Neil Powell’s men made a statement when they won the Dubai Sevens by beating Olympic gold medallists Fiji 26-14 in the Cup final.
They outclassed New Zealand 40-0 in the quarter-finals and when Wales were dispatched 36-5 in the semi-finals, the pessimist in me was saying they had peaked too early - as had often been the case over the last few seasons.
But the ease with which the Fijians were fended off was a welcome surprise.
Aside from being sharp on attack, the team’s organisation on defence and ferocity at the breakdown area were sights to behold.
They simply smothered the Fijians, giving the islanders no room to manoeuvre and thoroughly deserved their title.
But as we’ve seen in seasons gone by, the Blitzboks have too often played second fiddle after showing much promise early on.
Since taking over as head coach from Paul Treu in 2013, Powell’s men have finished as World Rugby Sevens Series runners-up on three occasions.
Powell has done a great job since taking charge, assuring that the correct systems are in place for the sevens programme to run smoothly at its base in Stellenbosch.
Sevens Academy manager Marius Schoeman and Powell have worked well together in assuring a uniform playing style.

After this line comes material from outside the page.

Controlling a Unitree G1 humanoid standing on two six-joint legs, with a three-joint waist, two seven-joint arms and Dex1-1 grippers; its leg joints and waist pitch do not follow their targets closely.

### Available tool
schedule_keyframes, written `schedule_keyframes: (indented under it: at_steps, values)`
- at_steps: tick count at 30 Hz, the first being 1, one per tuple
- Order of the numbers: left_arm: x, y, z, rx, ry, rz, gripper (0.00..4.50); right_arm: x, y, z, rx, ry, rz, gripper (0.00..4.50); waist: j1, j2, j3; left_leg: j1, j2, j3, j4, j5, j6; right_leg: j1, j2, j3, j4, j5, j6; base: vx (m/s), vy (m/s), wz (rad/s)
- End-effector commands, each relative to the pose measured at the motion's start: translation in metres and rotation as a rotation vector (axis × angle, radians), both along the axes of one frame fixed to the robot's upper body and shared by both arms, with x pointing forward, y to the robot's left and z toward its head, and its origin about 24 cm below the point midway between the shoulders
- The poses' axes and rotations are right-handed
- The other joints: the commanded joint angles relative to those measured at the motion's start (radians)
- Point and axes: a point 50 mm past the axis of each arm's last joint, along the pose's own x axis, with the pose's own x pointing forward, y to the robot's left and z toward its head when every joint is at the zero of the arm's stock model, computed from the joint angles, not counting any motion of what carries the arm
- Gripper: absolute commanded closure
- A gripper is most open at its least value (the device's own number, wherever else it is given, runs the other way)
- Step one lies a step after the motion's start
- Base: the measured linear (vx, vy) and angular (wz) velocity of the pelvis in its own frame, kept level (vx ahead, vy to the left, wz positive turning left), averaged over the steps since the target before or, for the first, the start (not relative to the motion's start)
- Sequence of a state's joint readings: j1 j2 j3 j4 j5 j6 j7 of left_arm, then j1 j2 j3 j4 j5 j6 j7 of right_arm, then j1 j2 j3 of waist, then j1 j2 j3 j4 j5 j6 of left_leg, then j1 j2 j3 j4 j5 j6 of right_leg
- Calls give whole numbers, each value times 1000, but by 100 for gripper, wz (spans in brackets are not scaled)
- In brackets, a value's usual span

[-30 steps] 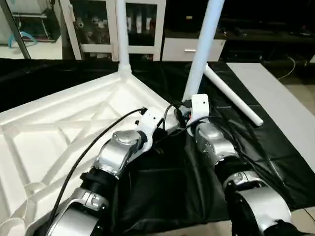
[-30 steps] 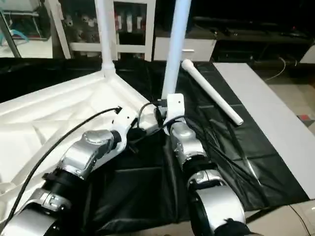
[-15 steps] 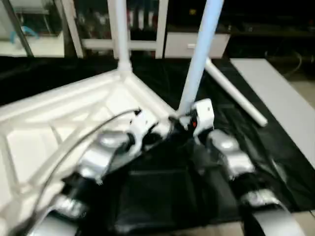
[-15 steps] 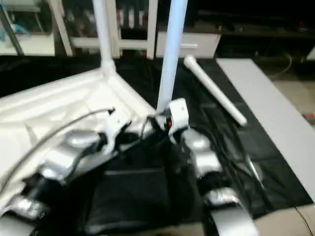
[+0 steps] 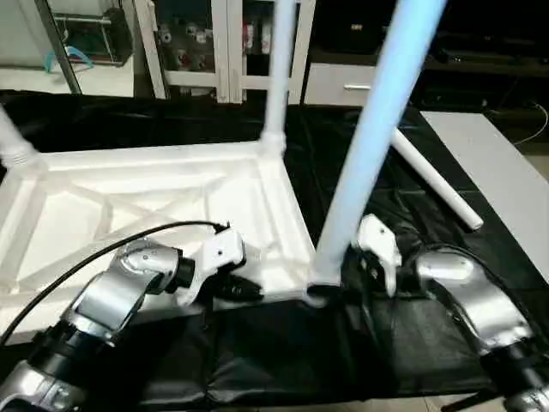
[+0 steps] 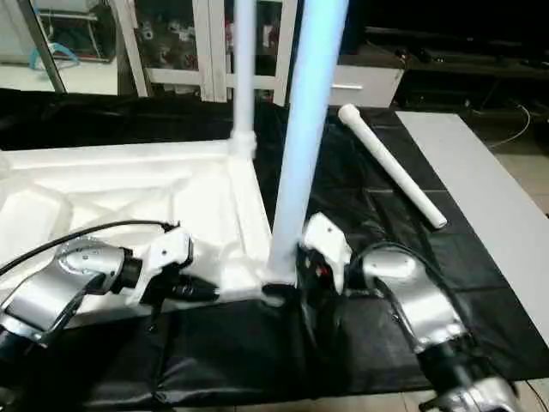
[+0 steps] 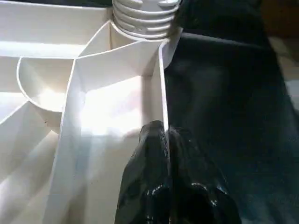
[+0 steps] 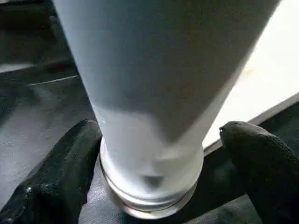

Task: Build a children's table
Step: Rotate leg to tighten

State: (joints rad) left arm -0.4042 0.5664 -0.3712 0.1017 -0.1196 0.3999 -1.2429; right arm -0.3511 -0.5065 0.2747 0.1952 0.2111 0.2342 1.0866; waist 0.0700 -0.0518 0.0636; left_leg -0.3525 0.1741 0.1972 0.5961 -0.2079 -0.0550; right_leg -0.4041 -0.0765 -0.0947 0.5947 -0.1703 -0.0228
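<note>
The white table top (image 5: 129,193) lies upside down on black cloth, ribs up. Upright legs stand in its far right corner (image 5: 276,77) and far left corner (image 5: 10,142). A third leg (image 5: 369,129) stands at the near right corner socket (image 5: 316,292), with its threaded end (image 7: 145,16) showing at the socket. My right gripper (image 8: 159,135) is open, one finger (image 8: 70,158) touching the leg's collar and the other finger (image 8: 257,154) a little off it. My left gripper (image 5: 244,290) is shut on the table top's near rim (image 7: 161,84). The fourth leg (image 5: 433,180) lies on the cloth.
Black cloth (image 5: 283,360) covers the floor under the table top. A pale mat (image 5: 502,172) lies to the right. Glass-fronted cabinets (image 5: 197,43) and a dark shelf unit stand behind. A black cable (image 5: 103,253) runs along my left forearm.
The head views have shifted. The leg at my right gripper has moved from above the cloth to the table top's near right corner. My left gripper now lies along the near rim.
</note>
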Motion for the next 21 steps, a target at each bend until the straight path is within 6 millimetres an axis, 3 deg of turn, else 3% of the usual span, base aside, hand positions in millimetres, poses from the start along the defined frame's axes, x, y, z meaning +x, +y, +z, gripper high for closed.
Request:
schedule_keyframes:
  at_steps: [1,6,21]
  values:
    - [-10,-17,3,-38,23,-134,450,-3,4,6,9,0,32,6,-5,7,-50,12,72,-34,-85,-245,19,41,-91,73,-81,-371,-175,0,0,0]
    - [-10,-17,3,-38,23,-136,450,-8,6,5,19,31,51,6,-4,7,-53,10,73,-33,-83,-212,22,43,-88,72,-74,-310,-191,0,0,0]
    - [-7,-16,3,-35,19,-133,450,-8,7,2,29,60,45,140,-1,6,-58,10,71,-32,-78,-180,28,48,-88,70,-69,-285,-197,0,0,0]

Promising players are scouted from a young age and brought through the system with a clear understanding of their roles in the sevens game, while the conditioning of the players is second to none.
Werner Kok, Seabelo Senatla, Kwagga Smith and Cheslin Kolbe are a few of the big-name players to have benefited immensely from these structures.
But as is the norm in South African rugby, fans want the national team to be the best and in the last few seasons the Blitzboks haven’t quite been there.
They finished runners-up to New Zealand in 2013/14, after which they played second fiddle to Fiji in 2014/15 and 2015/16.
It’s surely no disgrace finishing below those teams, who from a physical perspective are perhaps more naturally gifted than their South African counterparts.
But the Blitzboks have been right up there as contenders and small margins decided their fate last season.
However if they want to finish the 2016/17 season as champions, they simply have to win more Cup finals.
That means peaking at the right time and claiming three wins on the trot in the knockout stages.
Too often we’ve seen the South Africans celebrate a triumph over New Zealand, only to lose to Fiji in their next outing, or vice-versa.
Last season, South Africa’s Cape Town title was their only Cup success in 10 tournaments. Champions Fiji claimed three Cup titles, while New Zealand - who finished third behind South Africa - also bagged three titles.
South Africa’s consistency is what saw them finish second, but the team let slip opportunities which cost them the overall grand prize.
Yes, the Blitzboks were hard done by in losing the Wellington final to New Zealand, when referee Matt O’Brien post-match issued an apology for his performance.
In that game, the Blitzboks were leading 21-7 deep into the second half, before the hosts scored three tries in as many minutes to win 24-21.
The penalty count that night read 9-1 in favour of New Zealand, with O’Brien heavily punishing the South Africans at the breakdown area.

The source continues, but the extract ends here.